When Rishi Sunak rises in the British Parliament to present the budget, he is allowed to have a gin and tonic to fortify himself. I have learned the best practice in the world, and I fortified myself with one Old Monk—just one—and Diet Coke.
Since I have published 18 books, I would like to talk to you through the prism of my books, because I’m sure you read none of them.
I had written a book called The Untold Story of Indian Reform: 1991–2016. It was on 3rd December 1989 when Mr. V. P. Singh, Prime Minister of India, rose in Parliament and said, “Our coffers are empty.”
Cut to December 1991. V. P. Singh is no longer there, Chandrashekhar is the Prime Minister, and he sends Dr. C. Rangarajan, then Deputy Governor, RBI, with the Chief Economic Advisor to the Finance Minister, Yashwant Sinha, Mr. Deepak Nayyar, to IMF to work out a bailout deal for India. While they were negotiating, the Chandrashekhar government fell, and IMF asked them which government they represented. Dr. Rangarajan told them, “You don’t worry about that, we will take care of it—you talk about the deal.” And the deal did come through.
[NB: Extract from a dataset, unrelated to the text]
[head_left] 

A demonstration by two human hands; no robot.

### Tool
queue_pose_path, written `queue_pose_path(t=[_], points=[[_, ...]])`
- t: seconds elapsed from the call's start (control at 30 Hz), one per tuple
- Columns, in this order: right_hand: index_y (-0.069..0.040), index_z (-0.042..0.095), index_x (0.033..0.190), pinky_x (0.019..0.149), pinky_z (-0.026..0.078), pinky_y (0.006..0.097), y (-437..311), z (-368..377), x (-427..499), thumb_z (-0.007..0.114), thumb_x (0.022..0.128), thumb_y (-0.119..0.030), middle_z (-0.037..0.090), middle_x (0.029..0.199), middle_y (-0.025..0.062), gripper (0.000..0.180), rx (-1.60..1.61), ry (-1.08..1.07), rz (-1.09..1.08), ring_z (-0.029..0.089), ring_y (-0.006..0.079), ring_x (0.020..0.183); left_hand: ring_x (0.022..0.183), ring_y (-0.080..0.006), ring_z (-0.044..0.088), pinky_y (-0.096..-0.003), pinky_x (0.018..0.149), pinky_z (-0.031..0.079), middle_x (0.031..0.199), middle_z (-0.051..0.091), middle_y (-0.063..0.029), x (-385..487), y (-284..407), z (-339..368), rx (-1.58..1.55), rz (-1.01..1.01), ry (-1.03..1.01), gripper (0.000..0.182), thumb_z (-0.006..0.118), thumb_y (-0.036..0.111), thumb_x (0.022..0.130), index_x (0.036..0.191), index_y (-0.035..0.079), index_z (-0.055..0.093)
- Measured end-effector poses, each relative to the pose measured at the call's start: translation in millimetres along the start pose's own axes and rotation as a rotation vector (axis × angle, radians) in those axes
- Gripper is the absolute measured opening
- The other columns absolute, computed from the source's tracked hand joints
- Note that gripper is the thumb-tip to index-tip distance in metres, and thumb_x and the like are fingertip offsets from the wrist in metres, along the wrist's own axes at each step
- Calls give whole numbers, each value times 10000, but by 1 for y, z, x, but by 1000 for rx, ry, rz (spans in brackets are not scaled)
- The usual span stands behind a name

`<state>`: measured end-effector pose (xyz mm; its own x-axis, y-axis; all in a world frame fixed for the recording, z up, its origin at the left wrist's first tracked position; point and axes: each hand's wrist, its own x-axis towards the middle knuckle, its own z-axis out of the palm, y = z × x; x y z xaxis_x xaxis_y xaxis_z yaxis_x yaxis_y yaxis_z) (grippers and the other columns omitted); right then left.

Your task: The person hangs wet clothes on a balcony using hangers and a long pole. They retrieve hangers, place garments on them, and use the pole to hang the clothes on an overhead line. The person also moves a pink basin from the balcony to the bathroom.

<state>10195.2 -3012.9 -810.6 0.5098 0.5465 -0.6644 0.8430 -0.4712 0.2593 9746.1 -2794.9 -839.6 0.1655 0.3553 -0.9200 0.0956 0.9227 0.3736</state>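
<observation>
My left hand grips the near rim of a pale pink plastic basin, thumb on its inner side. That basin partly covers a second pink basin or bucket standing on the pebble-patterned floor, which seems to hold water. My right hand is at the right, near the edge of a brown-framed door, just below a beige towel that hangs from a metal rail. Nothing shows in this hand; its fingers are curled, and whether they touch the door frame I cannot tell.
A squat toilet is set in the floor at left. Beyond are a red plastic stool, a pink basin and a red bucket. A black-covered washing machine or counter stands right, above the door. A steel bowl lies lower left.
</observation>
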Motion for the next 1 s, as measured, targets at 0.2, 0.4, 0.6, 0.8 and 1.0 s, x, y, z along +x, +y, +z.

If India is still here today, it is thanks to the economists. They are the most underappreciated community of people in India. People say you should listen to all economists but do what you want—I don’t think that’s true. Economists have a very important role to play.
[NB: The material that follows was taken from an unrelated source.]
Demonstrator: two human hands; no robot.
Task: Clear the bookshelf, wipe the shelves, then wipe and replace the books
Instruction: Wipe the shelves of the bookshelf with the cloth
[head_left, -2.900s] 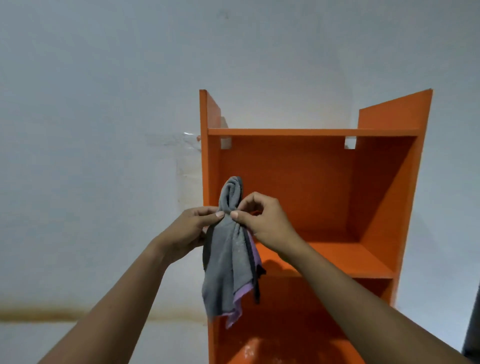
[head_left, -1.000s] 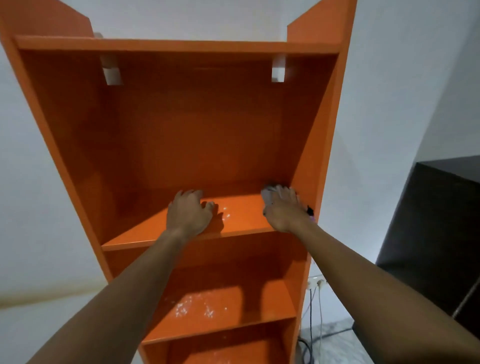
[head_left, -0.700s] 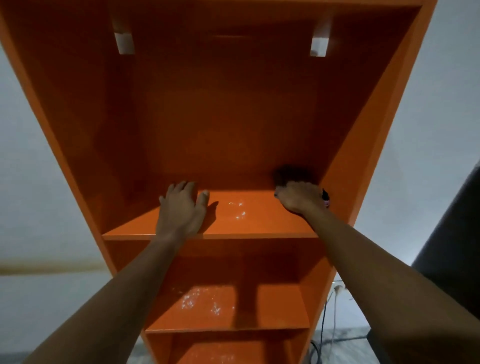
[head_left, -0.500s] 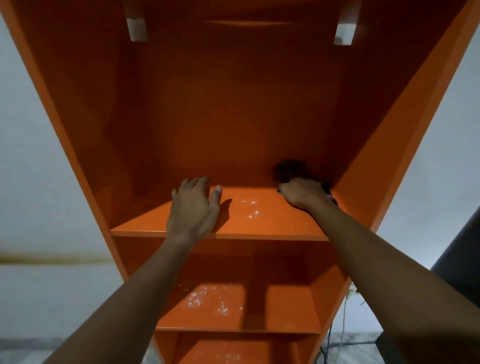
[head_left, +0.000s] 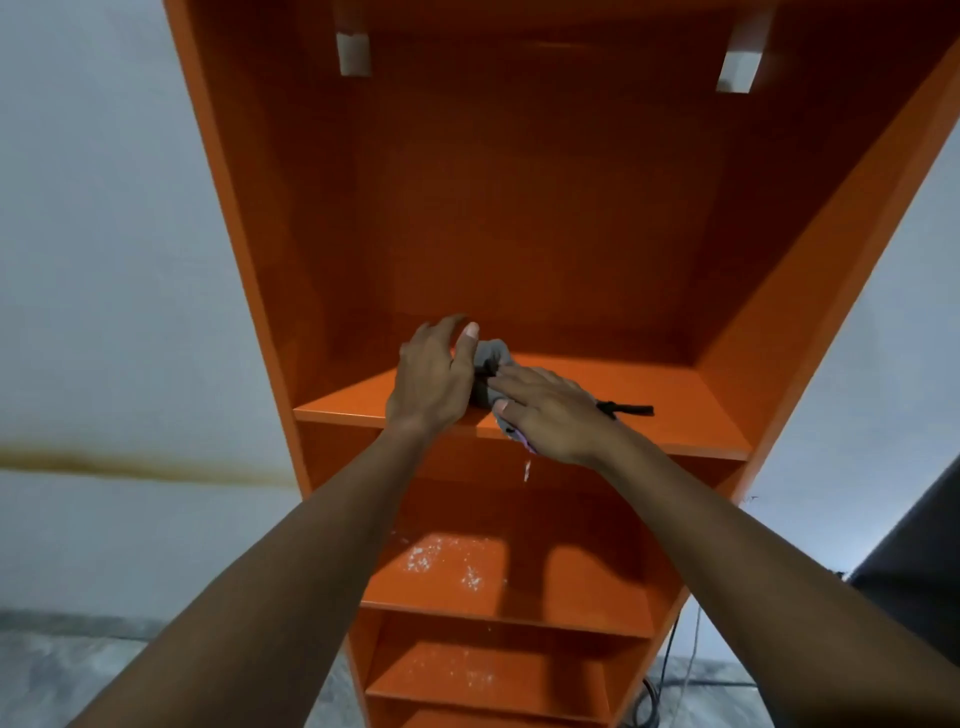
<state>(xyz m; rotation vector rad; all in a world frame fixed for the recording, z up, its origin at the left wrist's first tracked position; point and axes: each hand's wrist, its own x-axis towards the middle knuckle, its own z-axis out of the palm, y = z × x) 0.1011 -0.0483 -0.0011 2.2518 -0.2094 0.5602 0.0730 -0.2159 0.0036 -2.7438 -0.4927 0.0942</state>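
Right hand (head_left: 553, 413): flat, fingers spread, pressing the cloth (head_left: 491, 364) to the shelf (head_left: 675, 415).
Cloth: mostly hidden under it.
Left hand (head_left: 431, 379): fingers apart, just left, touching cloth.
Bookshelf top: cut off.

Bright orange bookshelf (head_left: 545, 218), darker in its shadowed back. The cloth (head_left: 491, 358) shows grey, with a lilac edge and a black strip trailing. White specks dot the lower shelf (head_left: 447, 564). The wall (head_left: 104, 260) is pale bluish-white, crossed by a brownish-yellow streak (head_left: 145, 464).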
Reforms were unleashed because of this balance of payments crisis, and we are all here. That beautiful story—what Montek did, what Chidambaram did, what Dr. Manmohan Singh did, what P. V. Narasimha Rao did—is captured in that book. If you are intrigued enough, buy it—it’s available online.
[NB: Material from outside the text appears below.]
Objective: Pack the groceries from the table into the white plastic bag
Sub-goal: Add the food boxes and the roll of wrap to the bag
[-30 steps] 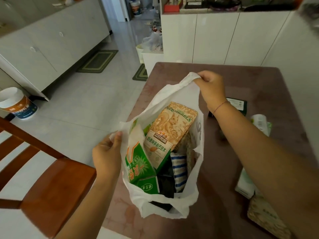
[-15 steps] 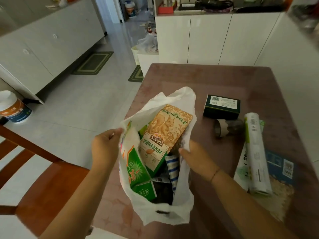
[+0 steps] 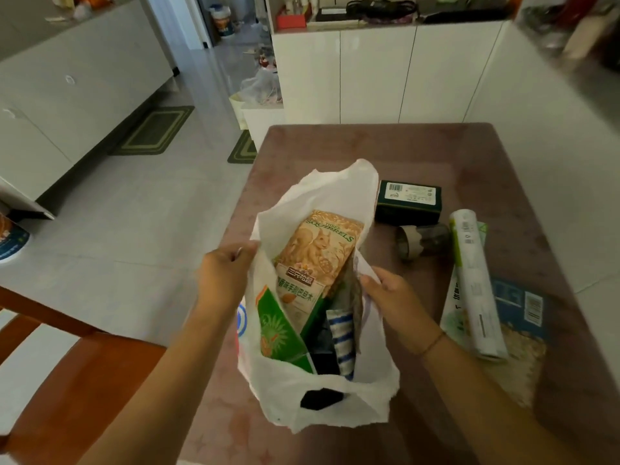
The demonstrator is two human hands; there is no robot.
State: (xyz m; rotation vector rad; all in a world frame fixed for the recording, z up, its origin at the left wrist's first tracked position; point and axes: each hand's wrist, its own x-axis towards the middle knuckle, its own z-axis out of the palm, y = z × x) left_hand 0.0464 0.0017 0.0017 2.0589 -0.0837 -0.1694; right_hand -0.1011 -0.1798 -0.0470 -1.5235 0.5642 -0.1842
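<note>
Head view: the white plastic bag (image 3: 335, 407) stands on the near left part of the table (image 3: 402, 149), its mouth facing up toward the camera. The left hand (image 3: 224, 276) pinches the bag's left rim between thumb and curled fingers and draws it outward. The right hand (image 3: 392, 300) grips the right rim, fingers closed round a fold of plastic. Pulled apart this way, the mouth is wide enough to see inside and judge what room is left.

Inside, a tan snack packet (image 3: 318, 256) with a squirrel on it leans upright against the far wall. A green carton (image 3: 281, 330) sits in front of it on the left, and a blue-striped packet (image 3: 342, 340) is tucked in on the right. A dark item fills the gap between them; what it is cannot be told.

Several groceries lie outside the bag, to its right: a dark green box (image 3: 407, 203) just beside the far rim, a small jar (image 3: 422, 241) on its side near that box, and a long white roll (image 3: 476, 290) resting across a flat bag of oats (image 3: 516, 330). The packing looks partly done, and the box is probably easiest to take, being nearest the opening.

A wooden chair (image 3: 84, 380) stands at the table's left edge.
</note>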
Then we had the Mumbai attacks in 26/11. After the reforms, until 26/11, were some of the highest growth years of India. Then we had 26/11, and we had to move Mr. Chidambaram to the Ministry of Home Affairs instead of the Ministry of Finance.
I have no political affiliations, and I have no reluctance in saying that from there on till he came back to the Ministry of Finance was the darkest period of the Ministry of Finance. We possibly had the most underperforming Finance Minister ever in Mr. Pranab Mukherjee. By the time he came back in July 2012, it was too late to do anything about the economy, and the stage was set for Prime Minister Modi to come in.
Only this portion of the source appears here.